Kelancaran Ibadah Haji Berbanding Lurus dengan Amanahnya Penguasa

 




Tuti Taryati (71) salah satu jamaah haji asal Cirebon mengaku mengeluh dengan tingginya biaya penyelenggaraan haji tahun ini. Ia bersama 62.879 jamaah lansia lainnya rencana akan diberangkatkan pada Mei 2023 mendatang.
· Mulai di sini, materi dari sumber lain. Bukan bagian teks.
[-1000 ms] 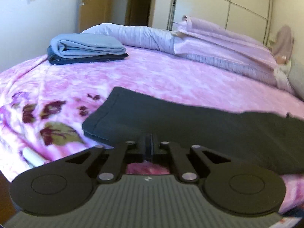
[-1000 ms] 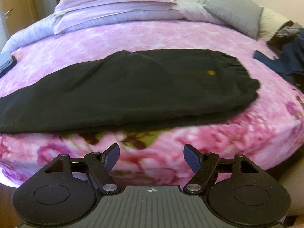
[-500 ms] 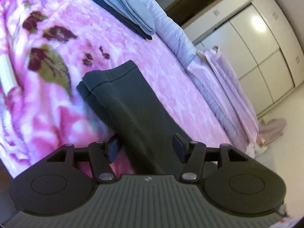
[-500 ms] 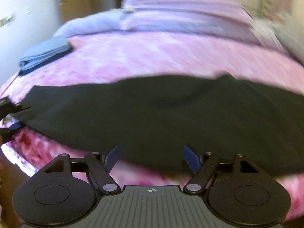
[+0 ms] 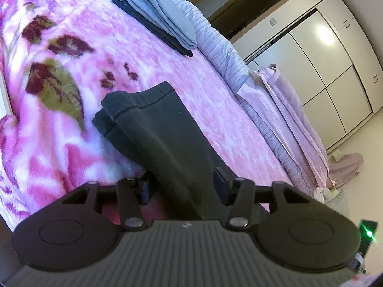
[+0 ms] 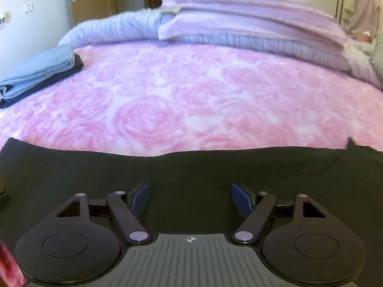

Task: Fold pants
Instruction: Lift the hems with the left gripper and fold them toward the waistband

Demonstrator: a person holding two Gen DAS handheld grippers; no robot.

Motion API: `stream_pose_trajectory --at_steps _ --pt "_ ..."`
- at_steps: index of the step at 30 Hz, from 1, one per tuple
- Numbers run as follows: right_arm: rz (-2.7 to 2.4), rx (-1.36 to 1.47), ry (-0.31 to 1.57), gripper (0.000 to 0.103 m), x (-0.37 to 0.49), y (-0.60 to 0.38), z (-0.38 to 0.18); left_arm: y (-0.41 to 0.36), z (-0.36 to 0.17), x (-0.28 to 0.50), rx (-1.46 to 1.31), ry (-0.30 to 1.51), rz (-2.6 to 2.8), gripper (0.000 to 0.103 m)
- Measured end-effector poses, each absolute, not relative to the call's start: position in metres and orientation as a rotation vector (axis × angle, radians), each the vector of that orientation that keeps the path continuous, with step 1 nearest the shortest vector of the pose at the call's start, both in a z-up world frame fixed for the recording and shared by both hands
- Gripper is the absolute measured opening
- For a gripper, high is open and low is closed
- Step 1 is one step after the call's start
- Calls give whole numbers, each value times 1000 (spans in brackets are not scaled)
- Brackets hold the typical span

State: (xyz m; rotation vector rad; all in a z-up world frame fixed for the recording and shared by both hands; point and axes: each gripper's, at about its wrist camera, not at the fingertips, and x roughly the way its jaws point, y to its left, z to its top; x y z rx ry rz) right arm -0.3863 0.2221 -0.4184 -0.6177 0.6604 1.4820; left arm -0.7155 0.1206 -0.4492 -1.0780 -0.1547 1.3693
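Black pants lie flat along the near edge of the bed, on a pink floral blanket. Left tongs: pant leg runs between the fingers, cuff end beyond them; jaws closing, pads not clearly pressing the cloth. Right tongs: wide open, poised over the pants' middle, nothing gripped (cloth fills the lower frame, its ends cut off). Folded blue and dark clothes stacked at the far left corner.
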Motion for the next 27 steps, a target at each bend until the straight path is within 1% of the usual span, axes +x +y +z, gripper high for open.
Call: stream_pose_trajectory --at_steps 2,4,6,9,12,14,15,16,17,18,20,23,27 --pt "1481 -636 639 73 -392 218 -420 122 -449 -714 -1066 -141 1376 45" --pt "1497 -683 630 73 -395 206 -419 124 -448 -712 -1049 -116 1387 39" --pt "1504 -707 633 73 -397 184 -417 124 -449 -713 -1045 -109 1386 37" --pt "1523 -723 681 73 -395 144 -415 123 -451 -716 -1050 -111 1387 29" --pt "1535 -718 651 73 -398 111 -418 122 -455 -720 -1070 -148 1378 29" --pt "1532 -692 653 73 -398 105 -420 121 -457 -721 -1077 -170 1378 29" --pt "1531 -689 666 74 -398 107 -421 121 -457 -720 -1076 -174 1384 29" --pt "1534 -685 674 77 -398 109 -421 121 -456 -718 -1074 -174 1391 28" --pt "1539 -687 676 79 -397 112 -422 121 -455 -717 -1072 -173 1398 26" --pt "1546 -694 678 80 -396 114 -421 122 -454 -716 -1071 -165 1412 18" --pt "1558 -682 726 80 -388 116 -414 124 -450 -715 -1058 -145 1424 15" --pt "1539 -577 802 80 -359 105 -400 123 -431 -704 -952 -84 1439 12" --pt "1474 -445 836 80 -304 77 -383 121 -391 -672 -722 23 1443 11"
Namun siapa sangka jika Biaya Penyelenggaraan Ibadah Haji (BPIH) yang semula berada di kisaran Rp.35 juta naik drastis menjadi Rp.69 juta. Tentu Tuti terkejut menyaksikan berita tersebut. “Untuk

kedepannya entah akan dilanjutkan atau tidak untuk menutupi Rp 40 juta kekurangannya selama beberapa bulan” ujarnya. Sedang ia membuka tabungan haji saja dari uang pensiun yang disisihkan tiap bulan selama beberapa tahun, itupun harus ditambah lagi dengan bantuan dari anak-anaknya (msn.com 21/1/2023). 

Wacana kenaikan biaya haji ini telah diusulkan oleh Menteri Agama, Yaqut Chalil Qoumas dalam rapat kerja bersama Komisi VIII DPR RI, 19/1/2023 yang tentunya menuai berbagai respon. Dilansir dari detik.com wakil ketua Ikatan Persaudaraan Haji Indonesia (IPHI) Jawa Barat, Undang Sudrajat menyatakan bahwa wacana ini memantik keresahan di kalangan calon jamaah haji. Para jamaah haji terkejut dengan kenaikan biaya tersebut, karena tidak semua calon jamaah haji berkecukupan secara finansial (22/1/2023).
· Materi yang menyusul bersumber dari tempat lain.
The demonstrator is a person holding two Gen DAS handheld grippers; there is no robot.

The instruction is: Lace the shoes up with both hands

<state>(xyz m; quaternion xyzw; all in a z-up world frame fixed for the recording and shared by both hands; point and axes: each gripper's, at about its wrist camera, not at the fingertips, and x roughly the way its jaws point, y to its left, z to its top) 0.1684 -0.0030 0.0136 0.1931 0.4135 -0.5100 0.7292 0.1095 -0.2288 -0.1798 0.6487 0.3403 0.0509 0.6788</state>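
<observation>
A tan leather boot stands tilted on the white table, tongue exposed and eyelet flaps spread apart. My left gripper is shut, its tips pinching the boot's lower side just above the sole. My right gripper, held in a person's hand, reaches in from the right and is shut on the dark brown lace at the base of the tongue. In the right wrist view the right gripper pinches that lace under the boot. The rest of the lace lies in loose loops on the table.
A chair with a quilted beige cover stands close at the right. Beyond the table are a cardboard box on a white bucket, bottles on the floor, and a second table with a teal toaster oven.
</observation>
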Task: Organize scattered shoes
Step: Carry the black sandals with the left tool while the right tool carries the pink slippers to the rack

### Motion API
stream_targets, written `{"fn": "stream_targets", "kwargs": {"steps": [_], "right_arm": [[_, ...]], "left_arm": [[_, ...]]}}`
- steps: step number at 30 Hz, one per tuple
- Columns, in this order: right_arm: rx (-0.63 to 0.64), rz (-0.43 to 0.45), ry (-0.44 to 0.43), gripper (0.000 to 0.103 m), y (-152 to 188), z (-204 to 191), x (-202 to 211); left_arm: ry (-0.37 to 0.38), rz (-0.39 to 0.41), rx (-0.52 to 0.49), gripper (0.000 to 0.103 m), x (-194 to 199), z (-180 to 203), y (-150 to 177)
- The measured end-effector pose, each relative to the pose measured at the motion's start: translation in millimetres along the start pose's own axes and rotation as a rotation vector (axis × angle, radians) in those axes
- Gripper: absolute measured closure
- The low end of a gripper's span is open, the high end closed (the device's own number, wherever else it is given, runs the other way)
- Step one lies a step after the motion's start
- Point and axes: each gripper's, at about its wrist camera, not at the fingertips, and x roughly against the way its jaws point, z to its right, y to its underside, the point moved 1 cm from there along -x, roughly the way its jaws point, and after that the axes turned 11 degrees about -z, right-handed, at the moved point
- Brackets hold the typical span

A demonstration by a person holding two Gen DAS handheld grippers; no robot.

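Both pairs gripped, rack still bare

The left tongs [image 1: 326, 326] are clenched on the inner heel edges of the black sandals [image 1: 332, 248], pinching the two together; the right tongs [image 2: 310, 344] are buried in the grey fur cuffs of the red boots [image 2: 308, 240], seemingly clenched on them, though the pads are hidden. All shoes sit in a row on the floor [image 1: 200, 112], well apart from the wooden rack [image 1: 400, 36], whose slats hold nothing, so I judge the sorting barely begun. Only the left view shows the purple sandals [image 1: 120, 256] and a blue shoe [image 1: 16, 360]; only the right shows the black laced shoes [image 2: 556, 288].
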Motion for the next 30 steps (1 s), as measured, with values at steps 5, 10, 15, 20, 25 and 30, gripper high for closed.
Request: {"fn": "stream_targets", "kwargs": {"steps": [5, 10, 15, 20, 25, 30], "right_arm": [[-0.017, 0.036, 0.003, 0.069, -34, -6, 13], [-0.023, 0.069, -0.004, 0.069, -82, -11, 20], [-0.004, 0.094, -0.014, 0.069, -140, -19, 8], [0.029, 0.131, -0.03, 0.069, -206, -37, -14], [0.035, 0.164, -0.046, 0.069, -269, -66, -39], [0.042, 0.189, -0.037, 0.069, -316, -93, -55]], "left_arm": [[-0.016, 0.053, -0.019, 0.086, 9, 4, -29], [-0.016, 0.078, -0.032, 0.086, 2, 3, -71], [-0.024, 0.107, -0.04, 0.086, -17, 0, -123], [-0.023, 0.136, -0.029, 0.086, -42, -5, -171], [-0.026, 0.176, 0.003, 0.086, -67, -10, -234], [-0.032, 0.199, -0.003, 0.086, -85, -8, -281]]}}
Walaupun berbagai pengamat menyatakan bahwa kenaikan biaya haji sebesar Rp.40 juta adalah hal yang lumrah disebabkan semua biaya naik dan mahal, namun Dadi Darmadi, pengamat haji, menyatakan bahwa nilai tersebut masih bisa disisir dan diefisiensi kembali. Oleh karenanya butuh waktu dan sosialisasi pada jamaah yang tidak sebentar (republika.co.id 20/1/2023).

Haji dan Indonesia Tempo Dulu

Tidak hanya saat ini, di era kolonial jumlah jamaah haji Indonesia makin tahun makin bertambah. Pertambahan jamaah ini diartikan dua hal di mata penguasa kolonial. Pertama, haji merupakan ancaman yang akan menjatuhkan kekuasaan mereka di Nusantara. Oleh karenanya mereka membuat berbagai aturan, dalam rangka pengetatan pemberangkatan dan kepulangan jamaah. 
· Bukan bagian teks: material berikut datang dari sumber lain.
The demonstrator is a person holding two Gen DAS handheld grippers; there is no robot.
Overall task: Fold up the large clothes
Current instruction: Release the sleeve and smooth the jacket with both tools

Salah satunya adalah dengan menaikkan biaya haji. Pada tahun 1825, pemerintah Hindia Belanda mengeluarkan aturan pada tiap jamaah untuk membayar 110 gulden. Biaya tersebut digunakan untuk berangkat haji dan menggunakan kapal mereka. Dari tahun ke tahun peraturannya pun semakin ketat.  

Kedua, bisnis dibidang pemberangkatan dan kepulangan haji akan menguntungkan pihak Belanda. Pada pertengahan 1858, sebuah kapal uap Inggris muncul di Batavia untuk mengangkut jamaah haji Nusantara. Pengangkutannya dua kali setahun dengan biaya 60 dolar dari Batavia dan 50 dolar dari Padang. Melihat hal itu tentunya pemerintah Belanda ikut serta dalam bisnis yang menjanjikan tersebut. 

Mendudukan Haji Sebagai Ibadah

Haji ke Baitullah merupakan rukun Islam kelima dan hukumnya adalah fardhu ain bagi yang memenuhi syarat dan mampu menunaikannya. Oleh karenanya hal yang logis bila jumlah jamaah dari tahun ke tahun selalu mengalami peningkatan seiring bertambahnya pemahaman Islam pada kaum muslimin. 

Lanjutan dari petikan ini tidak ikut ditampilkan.